Sejarah Singkat Hari Santri Nasional
Usai membaca beberapa sumber terkait Hari Santri Nasional, berikut rangkuman sebab adanya Hari Santri Nasional yang dilaksanakan setiap tahun.
Setelah Proklamasi Kemerdekaan Indonesia pada 17 Agustus 1945, situasi Indonesia belum sepenuhnya aman. Pasukan Sekutu dan Belanda kembali masuk ke wilayah Indonesia yang telah merdeka, menyebabkan suasana yang sangat tegang. Dalam situasi tersebut, kaum santri dan ulama di sejumlah pesantren merasa terpanggil untuk mempertahankan kemerdekaan Republik Indonesia secara aktif, bukan hanya secara politik, tetapi juga melalui landasan yang bersifat keagamaan.
Pada tanggal 21–22 Oktober 1945, para wakil cabang Nahdlatul Ulama (NU) dari
Jawa‐Madura berkumpul di Surabaya dan menghasilkan sebuah fatwa yang dikenal
sebagai Resolusi Jihad, yang dikeluarkan oleh KH Hasyim Asy'ari. Isi pokoknya
adalah bahwa mempertahankan kemerdekaan dan melawan penjajahan kembali
merupakan fardhu ‘ain (kewajiban bagi setiap Muslim) bagi mereka yang berada
dalam radius tertentu dari musuh, sedangkan bagi yang di luar radius tersebut
menjadi fardhu kifayah (kewajiban kolektif). Fatwa ini kemudian menjadi pemicu
semangat para santri serta masyarakat dalam perlawanan terhadap pasukan
kolonial, khususnya di wilayah Surabaya dan sekitarnya.
Berdasarkan kampanye dan aspirasi dari kalangan pesantren, gagasan untuk
memiliki hari khusus bagi santri pun muncul. Gagasan ini kemudian
direalisasikan melalui Keputusan Presiden Republik Indonesia Nomor 22 Tahun
2015 yang menetapkan bahwa setiap 22 Oktober diperingati sebagai Hari Santri
Nasional. Alasan memilih tanggal 22 Oktober: tanggal tersebut bertepatan dengan
dikeluarkannya Resolusi Jihad 1945 yang dilandasi oleh semangat santri dan
ulama dalam mempertahankan kemerdekaan Indonesia. Dengan demikian, Hari Santri
bukan hanya sekadar peringatan tetapi juga pengakuan resmi negara terhadap
kontribusi santri dan pesantren dalam sejarah bangsa.
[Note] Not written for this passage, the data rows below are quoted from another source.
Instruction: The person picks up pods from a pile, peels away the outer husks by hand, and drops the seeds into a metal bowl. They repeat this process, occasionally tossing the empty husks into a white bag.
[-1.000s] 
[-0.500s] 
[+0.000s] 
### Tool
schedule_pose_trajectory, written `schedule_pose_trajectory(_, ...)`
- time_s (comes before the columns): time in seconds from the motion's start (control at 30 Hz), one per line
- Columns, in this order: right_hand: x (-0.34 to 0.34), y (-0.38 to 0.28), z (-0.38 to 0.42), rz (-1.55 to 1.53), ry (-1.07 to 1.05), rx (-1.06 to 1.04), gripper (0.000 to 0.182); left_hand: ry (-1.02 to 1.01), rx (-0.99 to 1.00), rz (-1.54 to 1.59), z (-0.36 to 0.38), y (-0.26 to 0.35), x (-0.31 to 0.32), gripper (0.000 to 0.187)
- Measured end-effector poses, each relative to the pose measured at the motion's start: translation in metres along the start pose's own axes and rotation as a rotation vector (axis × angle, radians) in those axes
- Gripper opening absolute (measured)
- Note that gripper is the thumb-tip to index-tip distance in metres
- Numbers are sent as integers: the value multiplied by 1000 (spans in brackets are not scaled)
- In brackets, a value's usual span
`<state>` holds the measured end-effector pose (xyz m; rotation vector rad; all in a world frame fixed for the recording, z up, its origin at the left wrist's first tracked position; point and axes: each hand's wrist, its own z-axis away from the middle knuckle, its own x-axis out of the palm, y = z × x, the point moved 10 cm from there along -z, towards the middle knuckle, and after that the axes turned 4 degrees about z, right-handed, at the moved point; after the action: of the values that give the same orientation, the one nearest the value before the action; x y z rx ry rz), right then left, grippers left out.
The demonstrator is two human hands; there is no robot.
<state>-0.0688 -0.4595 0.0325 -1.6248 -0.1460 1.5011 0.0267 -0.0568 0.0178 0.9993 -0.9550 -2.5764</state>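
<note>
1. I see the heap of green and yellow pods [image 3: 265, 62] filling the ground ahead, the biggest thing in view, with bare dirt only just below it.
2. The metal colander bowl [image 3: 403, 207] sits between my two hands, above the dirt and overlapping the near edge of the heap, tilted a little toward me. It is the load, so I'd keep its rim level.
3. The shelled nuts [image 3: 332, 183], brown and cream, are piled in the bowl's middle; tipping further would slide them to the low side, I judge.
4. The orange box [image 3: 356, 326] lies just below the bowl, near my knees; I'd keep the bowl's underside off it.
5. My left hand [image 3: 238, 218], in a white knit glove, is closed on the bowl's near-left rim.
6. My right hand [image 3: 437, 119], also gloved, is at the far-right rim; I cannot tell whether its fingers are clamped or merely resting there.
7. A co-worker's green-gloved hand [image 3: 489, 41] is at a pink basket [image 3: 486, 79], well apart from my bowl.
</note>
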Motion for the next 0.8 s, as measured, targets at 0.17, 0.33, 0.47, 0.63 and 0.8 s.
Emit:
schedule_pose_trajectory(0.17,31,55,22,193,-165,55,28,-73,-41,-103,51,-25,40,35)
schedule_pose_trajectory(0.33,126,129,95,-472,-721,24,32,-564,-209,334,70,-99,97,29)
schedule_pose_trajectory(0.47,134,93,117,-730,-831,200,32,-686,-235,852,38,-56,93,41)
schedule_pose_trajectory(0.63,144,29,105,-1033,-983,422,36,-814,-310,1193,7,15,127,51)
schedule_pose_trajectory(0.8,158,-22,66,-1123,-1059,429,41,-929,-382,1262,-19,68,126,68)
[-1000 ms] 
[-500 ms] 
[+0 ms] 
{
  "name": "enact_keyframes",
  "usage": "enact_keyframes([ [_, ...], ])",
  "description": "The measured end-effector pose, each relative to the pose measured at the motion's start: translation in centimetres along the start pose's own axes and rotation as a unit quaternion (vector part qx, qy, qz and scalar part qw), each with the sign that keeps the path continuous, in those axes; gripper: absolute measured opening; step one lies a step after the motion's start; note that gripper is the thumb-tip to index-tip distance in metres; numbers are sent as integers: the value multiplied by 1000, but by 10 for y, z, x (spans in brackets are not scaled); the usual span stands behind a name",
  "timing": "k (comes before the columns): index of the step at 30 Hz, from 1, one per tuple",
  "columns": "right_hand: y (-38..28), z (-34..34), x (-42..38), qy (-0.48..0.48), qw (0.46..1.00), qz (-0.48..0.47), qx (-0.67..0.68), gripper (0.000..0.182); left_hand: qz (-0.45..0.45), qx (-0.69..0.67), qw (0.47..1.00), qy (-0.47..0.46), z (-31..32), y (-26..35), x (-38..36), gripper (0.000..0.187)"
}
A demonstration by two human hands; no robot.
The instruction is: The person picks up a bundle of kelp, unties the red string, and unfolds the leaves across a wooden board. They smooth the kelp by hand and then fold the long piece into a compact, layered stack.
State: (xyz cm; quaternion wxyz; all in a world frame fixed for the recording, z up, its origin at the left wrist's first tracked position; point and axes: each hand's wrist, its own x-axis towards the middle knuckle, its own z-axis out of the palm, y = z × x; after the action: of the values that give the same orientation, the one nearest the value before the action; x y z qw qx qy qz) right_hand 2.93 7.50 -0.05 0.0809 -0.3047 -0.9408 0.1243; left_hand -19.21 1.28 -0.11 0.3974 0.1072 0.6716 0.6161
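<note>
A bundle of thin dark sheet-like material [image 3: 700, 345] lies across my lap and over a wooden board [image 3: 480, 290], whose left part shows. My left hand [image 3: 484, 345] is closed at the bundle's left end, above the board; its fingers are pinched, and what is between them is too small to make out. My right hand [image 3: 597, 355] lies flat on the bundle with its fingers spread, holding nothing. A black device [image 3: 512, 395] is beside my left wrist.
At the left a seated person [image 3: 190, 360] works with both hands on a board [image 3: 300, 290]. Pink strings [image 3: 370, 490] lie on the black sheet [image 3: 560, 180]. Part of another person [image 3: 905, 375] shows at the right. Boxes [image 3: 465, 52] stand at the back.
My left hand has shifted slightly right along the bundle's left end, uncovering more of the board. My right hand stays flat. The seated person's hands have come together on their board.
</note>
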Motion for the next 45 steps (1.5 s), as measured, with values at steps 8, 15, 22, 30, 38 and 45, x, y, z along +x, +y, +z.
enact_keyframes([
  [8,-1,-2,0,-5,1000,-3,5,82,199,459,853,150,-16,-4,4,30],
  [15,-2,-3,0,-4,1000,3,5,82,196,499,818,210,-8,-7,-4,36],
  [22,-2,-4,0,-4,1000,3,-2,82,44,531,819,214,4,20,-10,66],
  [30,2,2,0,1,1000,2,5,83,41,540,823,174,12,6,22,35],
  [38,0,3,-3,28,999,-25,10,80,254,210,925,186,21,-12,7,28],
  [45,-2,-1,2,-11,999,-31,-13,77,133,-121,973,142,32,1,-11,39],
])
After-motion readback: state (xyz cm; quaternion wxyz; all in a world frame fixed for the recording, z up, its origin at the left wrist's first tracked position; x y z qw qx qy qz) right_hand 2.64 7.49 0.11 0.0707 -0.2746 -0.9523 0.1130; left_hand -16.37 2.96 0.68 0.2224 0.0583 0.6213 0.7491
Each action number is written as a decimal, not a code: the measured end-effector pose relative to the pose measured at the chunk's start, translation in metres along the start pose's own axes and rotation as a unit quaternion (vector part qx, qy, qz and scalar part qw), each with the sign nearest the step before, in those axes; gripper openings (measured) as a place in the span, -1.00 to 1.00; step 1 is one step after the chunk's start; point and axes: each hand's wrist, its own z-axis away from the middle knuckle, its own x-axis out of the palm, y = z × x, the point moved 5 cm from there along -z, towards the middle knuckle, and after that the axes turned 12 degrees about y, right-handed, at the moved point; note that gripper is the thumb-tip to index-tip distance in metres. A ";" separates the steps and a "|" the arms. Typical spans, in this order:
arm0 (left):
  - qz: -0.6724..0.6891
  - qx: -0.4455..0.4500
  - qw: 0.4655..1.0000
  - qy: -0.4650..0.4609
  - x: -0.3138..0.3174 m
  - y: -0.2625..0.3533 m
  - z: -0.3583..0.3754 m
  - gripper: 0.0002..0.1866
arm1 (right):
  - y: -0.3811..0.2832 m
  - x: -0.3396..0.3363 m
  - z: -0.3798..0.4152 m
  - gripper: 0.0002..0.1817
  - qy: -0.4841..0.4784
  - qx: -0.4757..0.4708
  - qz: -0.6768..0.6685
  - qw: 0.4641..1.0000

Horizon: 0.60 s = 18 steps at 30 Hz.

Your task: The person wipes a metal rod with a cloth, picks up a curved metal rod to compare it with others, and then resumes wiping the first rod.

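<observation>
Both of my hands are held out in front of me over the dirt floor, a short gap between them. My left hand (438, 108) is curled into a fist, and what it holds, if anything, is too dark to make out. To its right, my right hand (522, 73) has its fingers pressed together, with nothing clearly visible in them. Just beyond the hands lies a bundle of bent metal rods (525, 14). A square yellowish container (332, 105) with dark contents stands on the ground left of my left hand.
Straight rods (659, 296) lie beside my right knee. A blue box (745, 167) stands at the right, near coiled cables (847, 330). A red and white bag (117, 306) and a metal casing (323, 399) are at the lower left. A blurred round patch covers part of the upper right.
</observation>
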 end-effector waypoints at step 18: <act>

Peringatan Hari Santri memiliki beberapa makna dan tujuan penting:
- Menghargai jasa para santri, pesantren, dan ulama dalam perjuangan mempertahankan kemerdekaan dan membangun bangsa.
- Menegaskan bahwa hubungan antara keislaman dan kebangsaan tidaklah terpisah: santri tidak hanya aktif dalam ranah spiritual tetapi juga dalam ranah kebangsaan.
- Mengajak generasi muda, khususnya santri, untuk meneladani semangat “jihad” dalam arti luas, yaitu berjuang menjaga keutuhan bangsa, moral, dan kebaikan sosial.
- Meneguhkan identitas santri sebagai bagian penting dari bangsa yang religius, toleran, dan moderat.
Meski peristiwa Resolusi Jihad terjadi pada 1945, semangat yang terkandung di dalamnya tetap relevan hingga kini:
- Perjuangan santri dan pesantren untuk pendidikan keislaman dan kebangsaan menjadi contoh bahwa agama dan negara bisa berjalan seiring.
- Tantangan zaman seperti globalisasi, ideologi radikal, dan pergeseran moral menuntut kaum santri untuk tetap aktif menjaga nilai‑nilai bangsa.
- Peringatan Hari Santri menjadi momentum untuk menyegarkan kontribusi nyata santri dalam berbagai bidang: pendidikan, sosial, ekonomi, kebudayaan.
Semoga peringatan ini bukan sekadar seremoni, melainkan pengingat bahwa dari santri untuk negeri, untuk menjaga, mendorong, dan membangun bangsa dengan akhlak mulia dan semangat kebangsaan.